2. The assembly of claim 1, further comprising: a fluid motor
driver for said primary and secondary mills; a jet sub to direct
pumped fluid operating said fluid motor driver laterally out of the
bottom hole assembly uphole of said primary mill.
3. The assembly of claim 2, further comprising: a passage through
the bottom hole assembly through said secondary mill to direct at
least some of said pumped fluid in a direction toward the rat
hole.
4. The assembly of claim 1, further comprising: a power supply for
said sensing and sensed data transmission system mounted in said
bottom hole assembly.
5. The assembly of claim 4, further comprising: an attrition device
to further reduce cuttings in size after said cuttings are
generated by said primary mill and start to fall toward the rat
hole.
6. The assembly of claim 4, further comprising: an attracting
device delivered to the rat hole by the bottom hole assembly to
draw cuttings into the rat hole.
7. A tubular milling bottom hole assembly for a borehole extending
from a surface location to a rat hole, comprising: a primary mill
oriented for milling out the tubular in an uphole direction toward
the surface; a real time sensing and sensed data transmission
system on said bottom hole assembly to detect at least one of
location and density of a cutting bridge between said primary mill
and the rat hole and transmit to the surface location so that the
cutting bridge can be reduced with a force within the borehole
delivered from the bottom hole assembly in a downhole direction by
a device other than said primary mill.
8. The assembly of claim 7, further comprising: a fluid motor
driver for said primary mill; a jet sub to direct pumped fluid
operating said fluid motor driver laterally out of the bottom hole
assembly uphole of said primary mill.
9. The assembly of claim 8, further comprising: a passage through
the bottom hole assembly to direct at least some of said pumped
fluid in a direction toward the rat hole.
10. The assembly of claim 7, further comprising: a power supply for
said sensing and sensed data transmission system mounted in said
bottom hole assembly.
11. The assembly of claim 7, further comprising: an attrition
device to further reduce cuttings in size after said cuttings are
generated by said primary mill and start to fall toward the rat
hole.
12. The assembly of claim 7, further comprising: an attracting
device delivered to the rat hole by the bottom hole assembly to
draw cuttings into the rat hole.
13. The assembly of claim 7, further comprising: said cutting
bridge is removed without physical contact by the bottom hole
assembly.
14. A borehole milling method, comprising milling out a tubular in
an uphole direction with a mill; generating cuttings that drop to a
rat hole; sensing at least one of a cuttings bridge location and a
cuttings bridge density; transmitting data from said sensing in
real time to surface location; removing said cuttings bridge within
the borehole in response to said transmitted data in a downhole
direction with a device other than said mill.
15. The method of claim 14, comprising: removing said cuttings
bridge with at least one of a secondary mill, a fluid jet or a
laser.
16. The method of claim 14, comprising: plugging the borehole with
cement into the location of said uphole milling.
17. The method of claim 16, comprising: performing said plugging in
the same trip as said milling out.
18. The method of claim 14, comprising: providing an attrition
device to further reduce cuttings in size after said cuttings are
generated by said primary mill and start to fall toward the rat
hole.
19. The method of claim 14, comprising: delivering an attracting
device to the rat hole to draw cuttings into the rat hole.
Description
FIELD OF THE INVENTION
The field of the invention is an uphole milling system and more
particularly where the location and characteristics of a debris
bridge above the rat hole is monitored in real time.
BACKGROUND OF THE INVENTION
Milling one or more strings in an uphole direction in a single trip
are discussed in U.S. Pat.

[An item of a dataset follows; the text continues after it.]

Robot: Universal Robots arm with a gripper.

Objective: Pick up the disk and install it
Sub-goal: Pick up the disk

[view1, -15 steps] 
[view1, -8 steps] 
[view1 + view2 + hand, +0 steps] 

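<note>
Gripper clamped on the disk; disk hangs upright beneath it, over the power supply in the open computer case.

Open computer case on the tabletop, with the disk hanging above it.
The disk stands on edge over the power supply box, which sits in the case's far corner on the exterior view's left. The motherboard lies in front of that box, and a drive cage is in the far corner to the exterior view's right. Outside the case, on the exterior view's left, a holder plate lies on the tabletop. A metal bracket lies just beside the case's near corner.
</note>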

No. 8,555,955. Uphole milling is also
described in U.S. Pat. No. 6,679,328. Grinding cuttings moving
uphole from a mill for a second time to reduce their size so that
they can be circulated out of a borehole are described in US
20160040496 and 20160040495. Drilling systems that monitor
parameters such as fluid circulation rates as well as borehole
parameters such as rat hole depth as well as a cuttings removal
rate to allow real time changing of drilling parameters are
described in US 20140209383.
When milling in an uphole direction the cuttings are allowed to go
to hole bottom frequently referred to as the rat hole. If the
cuttings fall to hole bottom as planned there is no problem later
with plugging and abandoning the borehole with cement placed within
the section of hole that was removed by milling. On the other hand,
if the cuttings bridge the borehole close to the mill location, the
milling itself can be affected or the position of the bridge can
impact the ability to place cement so that the well will be not
properly sealed when the cement is pumped into position where the
casing was milled out.
The present invention seeks to address this issue in several ways.

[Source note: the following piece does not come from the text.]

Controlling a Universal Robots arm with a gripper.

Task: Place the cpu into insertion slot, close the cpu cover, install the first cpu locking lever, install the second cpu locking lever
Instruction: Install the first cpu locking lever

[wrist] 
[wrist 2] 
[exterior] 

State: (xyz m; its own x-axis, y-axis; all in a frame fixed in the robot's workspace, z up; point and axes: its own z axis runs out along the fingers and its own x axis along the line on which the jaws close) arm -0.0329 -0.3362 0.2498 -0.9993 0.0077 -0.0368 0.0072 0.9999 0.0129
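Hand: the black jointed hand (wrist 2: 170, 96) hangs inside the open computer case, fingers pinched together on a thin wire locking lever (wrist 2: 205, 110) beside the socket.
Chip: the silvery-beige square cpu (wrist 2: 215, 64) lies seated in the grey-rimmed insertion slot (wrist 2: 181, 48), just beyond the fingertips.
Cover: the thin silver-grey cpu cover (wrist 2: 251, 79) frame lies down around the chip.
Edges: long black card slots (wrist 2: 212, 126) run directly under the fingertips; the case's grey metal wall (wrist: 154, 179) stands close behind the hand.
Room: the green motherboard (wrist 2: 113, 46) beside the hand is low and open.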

The uphole mill assembly has a signaling capability to determine
whether or not a bridge is forming and if the bridge is forming the
system can detect its location and its density in real time. The
uphole milling assembly contains a downhole oriented mill or
similar device that can be brought against the bridge to grind up
the bridge so that uphole milling can resume. These and other
aspects of the present invention will be more readily apparent from
a review of the description of the preferred embodiment and the
associated drawings while recognizing that the full scope of the
invention is to be determined from the appended claims.
SUMMARY OF THE INVENTION
A bottom hole assembly (BHA) contains a motor and a section mill
for milling in an uphole direction after blade extension with
circulating fluid through the BHA. Below the section mill is
sensing equipment to detect location of a bridge formed by the
cuttings, or swarf, from the section mill. A secondary mill
oriented for cutting in a downhole direction is located at the
bottom of the BHA for use in removal of the bridge. The sensing
equipment delivers in real time data as to the density of the
bridge so that decisions to interrupt the section milling and to
lower the secondary mill to the bridge can be made in real time.
After the required length of section is milled, and the sensor has
confirmed that the milled interval is sufficiently clean to set a
barrier, cement is pumped to form a plug within that section and
abandon the hole.
BRIEF DESCRIPTION OF THE DRAWINGS
FIG. 1 shows the BHA being run in;
FIG. 2 is the view of FIG. 1 with the section mill activated for
uphole milling;
FIG. 3 shows the onset of uphole milling and the formation of a
bridge;
FIG. 4 shows the presence and properties of the bride being sensed
in real time;
FIG. 5 shows the section milling interrupted and the bridge being
milled out with a secondary mill on the BHA.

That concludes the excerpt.